Because it was a drizzly day (courtesy of El Niño), Martine and I spent the afternoon at the Paley Center for Media in Beverly Hills. While Martine was bringing up episodes of “Superman” with George Reeves, Captain Kangaroo, and “My Little Margie,” I was watching a number of episodes of “The Ernie Kovacs Show.”
What Georges Méliès was to the cinema, Ernie Kovacs was to the medium of television: He was brilliantly inventive and something of a magician. All the other comedians on early TV came up from vaudevillian comedy skits, Kovacs started with the new medium itself.
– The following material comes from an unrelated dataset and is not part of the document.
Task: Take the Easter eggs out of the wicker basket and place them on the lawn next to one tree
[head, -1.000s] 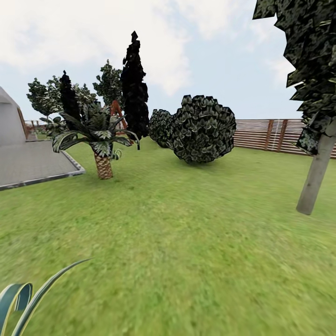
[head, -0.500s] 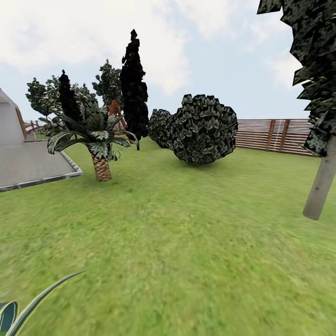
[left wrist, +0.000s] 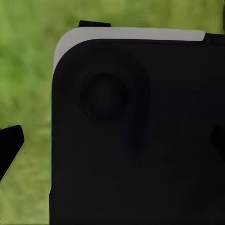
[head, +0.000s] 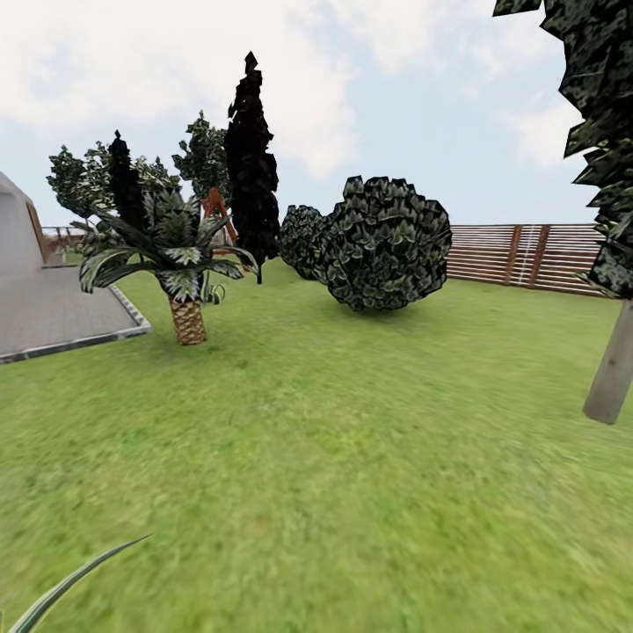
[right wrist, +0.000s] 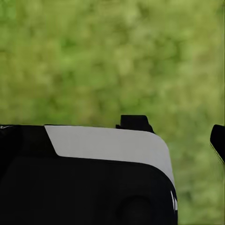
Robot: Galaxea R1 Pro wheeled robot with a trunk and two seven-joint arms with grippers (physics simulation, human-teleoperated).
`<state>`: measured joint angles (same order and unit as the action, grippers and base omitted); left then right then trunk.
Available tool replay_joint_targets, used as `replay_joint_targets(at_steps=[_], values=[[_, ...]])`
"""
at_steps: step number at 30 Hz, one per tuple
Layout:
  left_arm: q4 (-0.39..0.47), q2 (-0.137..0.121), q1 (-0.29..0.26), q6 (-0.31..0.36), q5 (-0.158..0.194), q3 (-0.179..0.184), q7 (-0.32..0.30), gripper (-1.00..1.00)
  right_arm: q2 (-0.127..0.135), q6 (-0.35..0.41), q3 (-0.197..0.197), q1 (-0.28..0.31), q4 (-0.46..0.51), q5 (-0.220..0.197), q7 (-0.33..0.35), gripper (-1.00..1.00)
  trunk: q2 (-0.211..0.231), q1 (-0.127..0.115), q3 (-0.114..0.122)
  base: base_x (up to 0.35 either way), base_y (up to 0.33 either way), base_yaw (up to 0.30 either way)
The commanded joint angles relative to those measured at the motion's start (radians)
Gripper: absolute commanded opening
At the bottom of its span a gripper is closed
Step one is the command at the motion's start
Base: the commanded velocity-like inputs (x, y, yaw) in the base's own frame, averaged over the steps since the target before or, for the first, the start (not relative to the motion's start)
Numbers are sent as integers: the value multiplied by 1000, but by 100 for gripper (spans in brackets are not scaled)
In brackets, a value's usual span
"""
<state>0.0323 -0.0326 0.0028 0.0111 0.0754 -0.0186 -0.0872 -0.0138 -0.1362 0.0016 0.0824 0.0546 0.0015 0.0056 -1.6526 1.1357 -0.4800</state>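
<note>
Whole head view shifted, so the camera moved, not the garden. The tree [head: 610,378] trunk slid further toward the right edge and lower, now partly cut off by the frame. The palm [head: 180,264] drifted slightly left and a bit lower, and the paved patch [head: 53,308] beside it showed less width. The spiky leaf [head: 75,582] at the bottom left corner dropped almost out of frame; its broad blue-green blades were gone, leaving one thin blade. The fence [head: 527,257] sat slightly lower too.
</note>
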Motion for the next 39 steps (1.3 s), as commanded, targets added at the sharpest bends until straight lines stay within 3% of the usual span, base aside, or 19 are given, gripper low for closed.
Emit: replay_joint_targets(at_steps=[1,10,39], values=[[1,0,0,1,8,-1,-4,100,0,-3,0,1,-1,0,1,100,0,0,-1,281,0,0],[1,0,0,1,9,-2,-1,100,0,-3,0,1,-1,0,1,100,0,0,-1,258,-33,0],[1,-1,0,1,9,-3,-2,100,15,-3,1,1,-10,0,1,100,0,0,-1,253,-177,0]])
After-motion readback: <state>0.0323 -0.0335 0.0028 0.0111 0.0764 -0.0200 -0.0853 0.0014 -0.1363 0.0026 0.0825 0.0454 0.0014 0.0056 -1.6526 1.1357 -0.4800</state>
He was not only the starring actor: He was also the director and, if the show had one, the main writer.
Music was a recurring unifying theme to the strange collection of cutaways which might include:
- A cute young woman taking a bubble bath, with strange things happening in the tub
- The Nairobi Trio, three apes playing music and annoying one another
- The furniture in an office acting as instruments, from the filing cabinet to the typewriter to the telephone switchboard to the water cooler
- Artistic variations on a cowboy gun duel
One recurring piece of music used was “Mack the Knife” sung in German, but he has also used the 1812 Overture (during which we cut to Kovacs breaking a stalk of celery at key junctures), and “The Tennessee Waltz” sung in Polish—or was it Slovenian?—while he unsuccessfully lowers a chained escape artist into the river who never manages to re-emerge.
For the three hours that I watched the shows, I was in seventh heaven. Kovacs is a fellow Hungarian (though he, like me, was born in the U.S.), and he occasionally inserts some phrases in Magyar.
On the way home, I drove by the intersection of Santa Monica Boulevard and Beverly Glen where Kovacs died in an auto accident on my seventeenth birthday in 1962.
The one quote that he is remembered for is typical Ernie: “Television: A medium. So called because it’s neither rare nor well done.” Well, when Ernie Kovacs was on the job, it was well done.